Les chercheurs ont réalisé que même si les « costumes » sont identiques, la façon dont un pickpocket se déplace dans une foule est différente de celle d'un touriste normal. Un criminel peut envoyer un signal, puis attendre qu'un gros colis revienne, créant ainsi un motif spécifique. Pour attraper cela, l'équipe a construit un processus en trois étapes. Premièrement, ils ont créé une « empreinte comportementale » en combinant le timing, la position et la direction en un résumé compact du trafic. Deuxièmement, ils ont été confrontés à un problème délicat : dans le monde réel, le trafic malveillant est incroyablement rare (parfois moins de 1 % de tout le trafic), et certaines données sont simplement « bruyantes » ou désordonnées. Pour corriger cela, ils ont utilisé un panel de cinq « juges » différents (un ensemble d'algorithmes) pour voter sur la fiabilité de chaque donnée, accordant plus de poids aux exemples clairs et nets et ignorant les plus confus. Enfin, pour résoudre le problème du manque d'exemples de trafic malveillant pour apprendre, ils ont utilisé un type spécial d'IA appelé Réseau Antagoniste Génératif (GAN). Voyez cela comme un faussaire numérique qui crée des copies parfaites et fausses des motifs criminels rares, mais seulement si un comité strict de juges convient que les copies fausses sont indiscernables des vraies.

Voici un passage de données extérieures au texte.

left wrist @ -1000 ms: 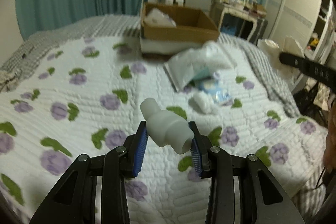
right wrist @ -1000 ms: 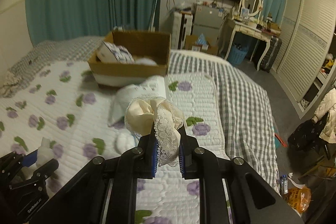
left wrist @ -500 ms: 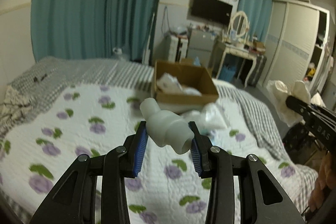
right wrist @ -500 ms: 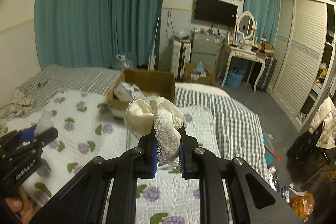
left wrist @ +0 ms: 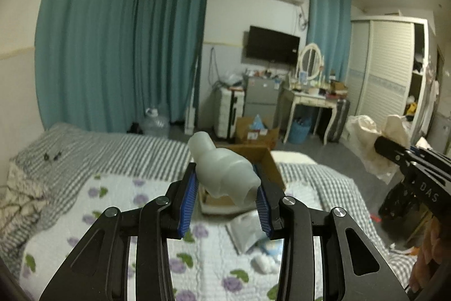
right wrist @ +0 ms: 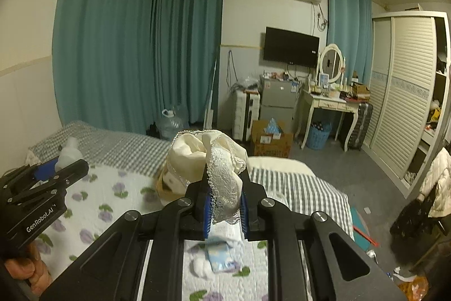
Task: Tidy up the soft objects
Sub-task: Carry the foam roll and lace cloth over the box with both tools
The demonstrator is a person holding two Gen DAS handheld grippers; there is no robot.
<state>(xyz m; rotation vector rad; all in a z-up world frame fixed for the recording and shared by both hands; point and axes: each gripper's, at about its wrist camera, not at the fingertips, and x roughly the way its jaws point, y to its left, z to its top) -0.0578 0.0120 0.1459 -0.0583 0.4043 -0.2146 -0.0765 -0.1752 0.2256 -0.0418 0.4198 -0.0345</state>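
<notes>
Two grippers are raised above a bed, each clamped on its own soft item. Seen from the left wrist, the left gripper (left wrist: 225, 196) has its blue pads (left wrist: 188, 198) pressed against the sides of a white squishy bottle-shaped piece (left wrist: 222, 169), which lies tilted between them, narrow neck pointing toward 11 o'clock and open wide end toward 5 o'clock. In the right wrist view that same gripper (right wrist: 46, 169) sits at 9 o'clock, the white piece (right wrist: 69, 153) poking out past its tips.

Seen from the right wrist, the right gripper (right wrist: 224, 209) is closed tight on a bunched cream cloth with lace trim (right wrist: 210, 160); the lace hangs down between the pads while the cream bulk puffs up toward 12 o'clock. From the left wrist the right gripper (left wrist: 394, 153) enters at 3 o'clock with the cloth (left wrist: 372, 137) bulging beyond its fingertips.

Just beyond the left gripper, at 12 to 1 o'clock, a cardboard box (left wrist: 270, 165) rests on the floral quilt (left wrist: 118, 193), largely hidden behind the white piece. Below the grippers, toward 6 o'clock, a small printed packet (right wrist: 220, 258) and a white fluffy ball (right wrist: 201, 268) lie just beside each other on the quilt. A grey plastic bag (left wrist: 245, 233) lies near the box. Farther out stand teal curtains (right wrist: 135, 47), a wall television (right wrist: 291, 47) and a dressing table (right wrist: 328, 100).
</notes>
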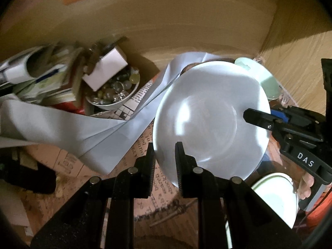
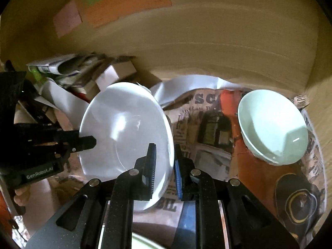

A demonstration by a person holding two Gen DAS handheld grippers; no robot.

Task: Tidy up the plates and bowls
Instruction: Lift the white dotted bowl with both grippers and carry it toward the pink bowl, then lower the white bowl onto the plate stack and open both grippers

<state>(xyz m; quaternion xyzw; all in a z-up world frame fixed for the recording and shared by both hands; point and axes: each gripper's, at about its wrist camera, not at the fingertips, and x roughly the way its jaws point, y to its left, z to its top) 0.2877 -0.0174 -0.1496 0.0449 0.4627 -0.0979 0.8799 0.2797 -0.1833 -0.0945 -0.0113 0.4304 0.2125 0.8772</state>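
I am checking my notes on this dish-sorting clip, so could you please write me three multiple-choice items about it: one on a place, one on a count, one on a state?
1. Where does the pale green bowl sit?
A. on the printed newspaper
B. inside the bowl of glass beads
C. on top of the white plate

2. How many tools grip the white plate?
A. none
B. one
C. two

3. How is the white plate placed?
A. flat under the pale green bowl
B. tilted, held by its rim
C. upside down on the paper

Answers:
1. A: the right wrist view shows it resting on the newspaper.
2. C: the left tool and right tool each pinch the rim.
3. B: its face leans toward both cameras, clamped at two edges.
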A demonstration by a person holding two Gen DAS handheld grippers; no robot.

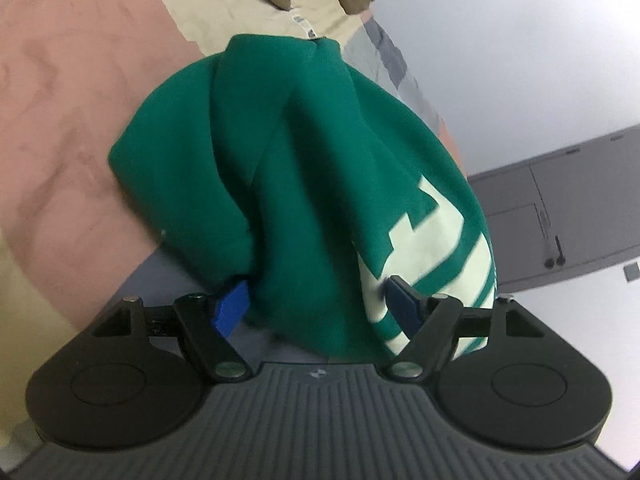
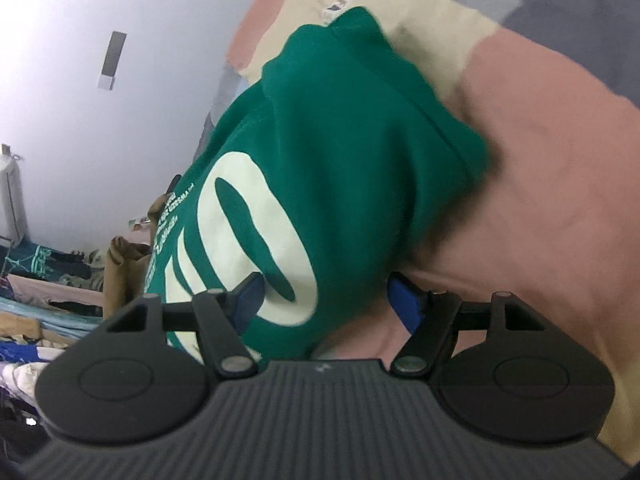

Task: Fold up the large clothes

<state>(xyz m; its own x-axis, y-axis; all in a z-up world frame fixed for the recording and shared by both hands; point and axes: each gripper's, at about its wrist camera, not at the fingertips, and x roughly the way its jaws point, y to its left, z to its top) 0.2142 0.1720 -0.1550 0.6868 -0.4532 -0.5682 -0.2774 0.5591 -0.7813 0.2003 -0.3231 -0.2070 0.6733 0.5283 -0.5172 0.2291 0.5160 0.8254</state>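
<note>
The left wrist view alone shows a grey door (image 1: pixel 560 216); the right wrist view alone shows heaped clothes (image 2: pixel 48 288) by the wall. Both views are tilted, the grippers angled down. The green garment (image 1: pixel 304 184) lies bunched on a pink, cream and grey bedcover (image 1: pixel 68 120). The left gripper (image 1: pixel 316 300) pinches a thick fold; the right gripper (image 2: pixel 324 296) pinches another.

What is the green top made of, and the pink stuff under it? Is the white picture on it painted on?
The green top looks like thick, soft knitted cotton or fleece: matte, folding in fat rounded rolls. Its white design seems a flat print lying on the cloth, probably rubbery ink, though I can't be sure. The pink cover looks like soft brushed fabric, dull with gentle creases.
</note>
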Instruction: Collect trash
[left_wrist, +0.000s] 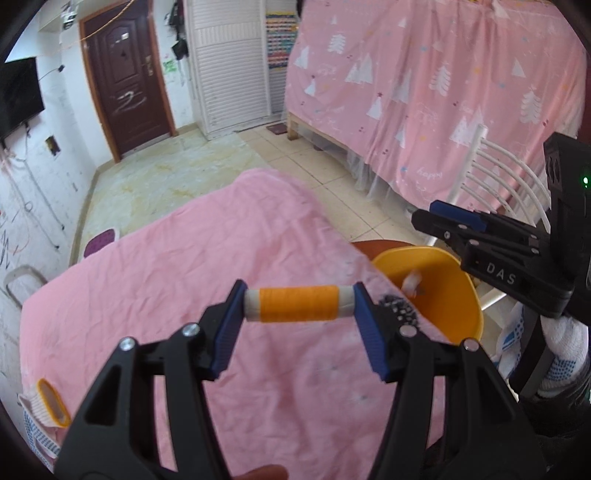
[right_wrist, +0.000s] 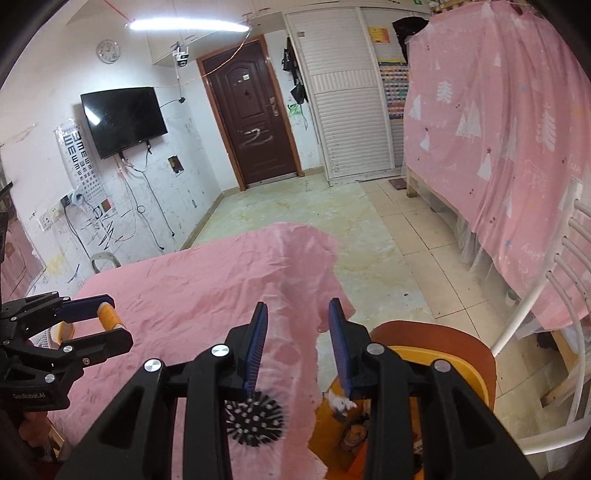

Cela permet au système d'apprendre à quoi ressemblent les criminels sans avoir besoin de millions d'exemples réels.
Lorsque l'équipe a testé son nouveau système sur un ensemble de données de trafic Tor réel, les résultats étaient prometteurs. Dans des conditions normales, où le trafic malveillant est un peu plus courant, leur système a atteint un score F1 (une mesure de la précision globale) de 73,70 %, ce qui est nettement supérieur aux meilleures méthodes précédentes. Mais la véritable magie s'est produite lorsqu'ils ont simulé les conditions extrêmes de l'internet réel, où le trafic malveillant ne représente que 1 % du total. Dans ce scénario, la plupart des autres systèmes ont complètement échoué, faisant chuter leur capacité à attraper les criminels à presque zéro. Cependant, MBRD-Tor a tenu bon, maintenant un taux de rappel de 21,1 % (la capacité à réellement trouver les méchants) et un score F1 de 33,3 %. L'étude suggère qu'en se concentrant sur les rythmes comportementaux subtils des données et en utilisant un processus intelligent en plusieurs étapes pour nettoyer les données d'entraînement, il est possible de repérer une activité malveillante même lorsqu'elle se cache à la vue de tous parmi des millions de blocs d'apparence identique. Les auteurs concluent que cette approche offre une manière robuste et respectueuse de la vie privée de maintenir la sécurité de la ville numérique sans avoir besoin de briser le chiffrement qui protège la vie privée de chacun.